Top of Extracted information

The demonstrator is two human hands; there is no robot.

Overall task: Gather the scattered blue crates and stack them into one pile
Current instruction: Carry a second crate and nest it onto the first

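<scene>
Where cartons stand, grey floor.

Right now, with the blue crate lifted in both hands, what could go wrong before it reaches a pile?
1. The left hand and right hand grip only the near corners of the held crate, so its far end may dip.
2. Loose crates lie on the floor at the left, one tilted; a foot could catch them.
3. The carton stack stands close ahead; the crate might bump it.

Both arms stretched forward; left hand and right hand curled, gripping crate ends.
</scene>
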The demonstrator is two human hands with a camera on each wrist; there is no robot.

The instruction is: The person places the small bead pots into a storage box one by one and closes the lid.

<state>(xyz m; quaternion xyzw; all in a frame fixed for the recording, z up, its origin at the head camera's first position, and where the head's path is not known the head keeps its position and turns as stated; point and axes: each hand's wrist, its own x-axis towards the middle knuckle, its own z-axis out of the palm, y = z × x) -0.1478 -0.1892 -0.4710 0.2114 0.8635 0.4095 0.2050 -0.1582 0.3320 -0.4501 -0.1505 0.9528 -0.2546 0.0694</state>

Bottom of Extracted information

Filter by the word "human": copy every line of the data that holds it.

The demonstrator is two human hands; there is no robot.
The demonstrator is two human hands with a camera on each wrist; there is no robot.

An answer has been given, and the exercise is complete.